I have. 2 years in a row. 13-14 and 14-15. I'd have to look at records to confirm, but first one we were about 75" and the second we were about 65" if I recall. Seasonal average is 36". Yes, it hurt. Trust me, I would love to have caps on the number of services. I'd even be content with unlimited plowing if we could cap the salt applications. But seasonals around here I can't see it happening.

Honestly last year and this year have hurt much more than the 2 winters I posted above, because the inches total those years all came in 4-10" increments. Last year and this year we're basically average snowfall, but it's been a lot more 1/2-1.5" at a time over a drawn out period than a 4-8" snowfall at once. This just drives home your point of the inches fallen do not matter, the number of services is what counts.

Maybe if we gave money back at the end of the year on light years caps might fly, but I don't know anyone that wants to do that.


----------



## BossPlow2010 (Sep 29, 2010)

On our seasonals, we have a cap on salting, but not plowing.

“Well what’s to say you’re not you’re not going to just salt when you should be plowing”
Well it comes down to an ethics, could I in good conscious salt a bunch of times just to meet the cap, absolutely not.
There’s been enough bs freezing rain storms this year to get to the cap, heck I’ve even scraped freezing rain, way below the 1” snow fall trigger for plowing, but I sleep well at night knowing I’m not salting when it won’t do anything. we also don’t count towards the cap for spot salting/ puddle patrol.
I see different ways of doing it, and I’m trying to build the business, not earn the reputation of someone who gouges their customers, there’s plenty of guys around here that do that.


----------



## Landgreen (Sep 8, 2007)

Mark Oomkes said:


> I used to completely agree with you until the '13-'14 season.

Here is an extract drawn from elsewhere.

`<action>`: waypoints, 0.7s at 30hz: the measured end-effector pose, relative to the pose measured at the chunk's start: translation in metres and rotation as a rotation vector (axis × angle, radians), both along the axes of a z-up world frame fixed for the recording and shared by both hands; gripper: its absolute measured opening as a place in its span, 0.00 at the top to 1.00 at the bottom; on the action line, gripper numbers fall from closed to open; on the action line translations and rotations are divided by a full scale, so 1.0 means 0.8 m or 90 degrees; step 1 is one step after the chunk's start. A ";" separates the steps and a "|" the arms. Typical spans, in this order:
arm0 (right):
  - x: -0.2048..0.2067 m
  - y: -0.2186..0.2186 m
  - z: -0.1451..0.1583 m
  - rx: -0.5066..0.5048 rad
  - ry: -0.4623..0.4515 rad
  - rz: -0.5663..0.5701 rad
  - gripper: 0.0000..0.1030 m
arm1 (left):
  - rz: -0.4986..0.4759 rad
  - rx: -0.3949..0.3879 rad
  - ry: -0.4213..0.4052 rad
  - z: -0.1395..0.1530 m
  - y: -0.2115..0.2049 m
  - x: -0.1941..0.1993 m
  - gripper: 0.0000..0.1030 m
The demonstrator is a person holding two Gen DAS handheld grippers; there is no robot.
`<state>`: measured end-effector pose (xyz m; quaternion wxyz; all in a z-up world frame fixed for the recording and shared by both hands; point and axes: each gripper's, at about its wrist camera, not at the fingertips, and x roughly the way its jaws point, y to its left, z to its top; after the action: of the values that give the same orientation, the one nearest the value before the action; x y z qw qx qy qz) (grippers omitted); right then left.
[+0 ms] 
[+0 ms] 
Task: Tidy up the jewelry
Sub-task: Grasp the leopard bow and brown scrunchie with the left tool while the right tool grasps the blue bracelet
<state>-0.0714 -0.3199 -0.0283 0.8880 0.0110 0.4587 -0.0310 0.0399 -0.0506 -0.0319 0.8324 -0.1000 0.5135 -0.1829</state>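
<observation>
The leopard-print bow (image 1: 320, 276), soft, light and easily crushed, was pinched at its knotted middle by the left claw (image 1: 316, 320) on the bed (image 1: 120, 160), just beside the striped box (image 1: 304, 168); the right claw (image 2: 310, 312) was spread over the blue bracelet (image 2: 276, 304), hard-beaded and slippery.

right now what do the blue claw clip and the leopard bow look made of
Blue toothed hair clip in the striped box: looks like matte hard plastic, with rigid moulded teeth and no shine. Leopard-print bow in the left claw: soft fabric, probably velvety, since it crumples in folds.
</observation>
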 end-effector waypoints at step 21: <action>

When I budgeted for 25 plows and some accounts had 55 plows.
> 
> *Ouch. *
> 
> ...


----------



## Ajlawn1 (Aug 20, 2009)

Mark Oomkes said:


> So how many of you have had a season with almost double your average snowfall?
> 
> On top of that, it was cold enough that salt wasn't very effective so you're plowing 3/4-1" of snow every time because you can't burn it off with salt effectively? Not to mention salt was in short supply.


I think you're the only one with above average numbers this year. We are at 45" so 20" below average... Last year was over 100" and seasonal were still ok... Now a 100 1" storms might of been a different story, but there was some decent bigger ones to add to those totals...


----------



## Mudly (Feb 6, 2019)

I generally use a unlimited plow contract w 2 inch trigger set at a 38 push avg . Drifting is hrly salt is sold by the ton spread. unless im using their contract. My keep it black contract is a standby retainer plus hrly and salt. Salt is guestimated in the contract for budgeting proposes, it seems to work for us.


----------



## Landgreen (Sep 8, 2007)

Mudly said:


> I generally use a unlimited plow contract w 2 inch trigger set at a 38 push avg . Drifting is hrly salt is sold by the ton spread. unless im using their contract. My keep it black contract is a standby retainer plus hrly and salt. Salt is guestimated in the contract for budgeting proposes, it seems to work for us.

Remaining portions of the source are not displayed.